For configuring the function launch environment.

hostnames: list[str] | Literal['auto', 'slurm'] = 'auto'¶: Nodes to launch the function on. By default, infer from SLURM, else ["localhost"].

workers_per_host: int | list[int] | Literal['cpu', 'gpu'] = 'gpu'¶: Number of processes to run per node. By default, number of GPUs per host.

ssh_config_file: str | os.PathLike | None = None¶: For connecting to nodes. By default, "~/.ssh/config" or "/etc/ssh/ssh_config".

backend: Literal['nccl', 'gloo', 'mpi', 'ucc'] | None = 'nccl'¶: Backend for worker process group. By default, NCCL (GPU backend). Use GLOO for CPU backend. None for no process group.

worker_timeout: int = 600¶: Worker process group timeout (seconds).

agent_timeout: int = 60¶: Agent communication timeout (seconds).

copy_env_vars: tuple[str, ...] = ('PATH', 'LD_LIBRARY', 'LIBRARY_PATH', 'PYTHON*', 'CUDA*', 'TORCH*', 'PYTORCH*', 'NCCL*')¶: Environment variables to copy from the launcher process to workers. Supports Unix pattern matching syntax.

extra_env_vars: dict[str, str] | None = None¶: Additional environment variables to load onto workers.

env_file: str | os.PathLike | None = None¶: Path to a .env file, containing environment variables to load onto workers.

set_logging_handlers( handler_factory: Callable[[], list[logging.Handler]] | Literal['auto'] | None, ) → Self[source]¶

Provide a handler_factory function to customize processing of agent/worker logs.

Parameters:: handler_factory – Function that constructs and returns logging.Handler objects.

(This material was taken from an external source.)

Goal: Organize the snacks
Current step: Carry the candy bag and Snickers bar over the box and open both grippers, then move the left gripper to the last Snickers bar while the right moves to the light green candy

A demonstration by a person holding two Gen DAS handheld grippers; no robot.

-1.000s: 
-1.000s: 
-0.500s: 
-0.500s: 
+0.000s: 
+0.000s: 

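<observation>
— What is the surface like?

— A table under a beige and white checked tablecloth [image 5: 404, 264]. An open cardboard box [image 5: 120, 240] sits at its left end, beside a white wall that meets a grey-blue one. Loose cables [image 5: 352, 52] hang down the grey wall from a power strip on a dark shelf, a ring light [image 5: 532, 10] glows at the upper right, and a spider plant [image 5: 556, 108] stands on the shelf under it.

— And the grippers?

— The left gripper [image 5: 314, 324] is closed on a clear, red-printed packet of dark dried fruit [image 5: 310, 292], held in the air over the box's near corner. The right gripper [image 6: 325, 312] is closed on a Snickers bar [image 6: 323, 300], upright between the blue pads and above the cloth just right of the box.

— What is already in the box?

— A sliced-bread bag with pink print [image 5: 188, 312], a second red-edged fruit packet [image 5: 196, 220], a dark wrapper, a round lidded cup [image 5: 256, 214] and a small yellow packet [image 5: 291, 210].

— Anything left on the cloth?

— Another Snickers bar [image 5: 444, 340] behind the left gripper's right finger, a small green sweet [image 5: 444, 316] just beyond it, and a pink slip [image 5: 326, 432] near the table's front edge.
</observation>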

See Custom Logging for more details.

run(

func: Callable[FunctionP, FunctionR],

*args: FunctionP.args,

**kwargs: FunctionP.kwargs,

) → LaunchResult[FunctionR][source]¶

Distribute a function onto specified nodes and parallelize across workers.

Raises:

RuntimeError – Configuration issues.
Exception – Exceptions raised in worker processes are propagated.
WorkerFailedError – If a worker fails (e.g. from a segmentation fault).
AgentFailedError – If an agent fails, e.g. from an OS signal.

class torchrunx.LaunchResult(results: dict[str, list[FunctionR]])[source]¶

Container for objects returned from workers after successful launches.

index(hostname: str, locak_rank: int) → FunctionR[source]¶: Get return value from worker by host and local rank.

rank(i: int) → FunctionR[source]¶: Get return value from worker by global rank.

exception torchrunx.AgentFailedError[source]¶: Raised if agent fails (e.g. if signal received).

exception torchrunx.WorkerFailedError[source]¶: Raised if a worker fails (e.g. if signal recieved or segmentation fault).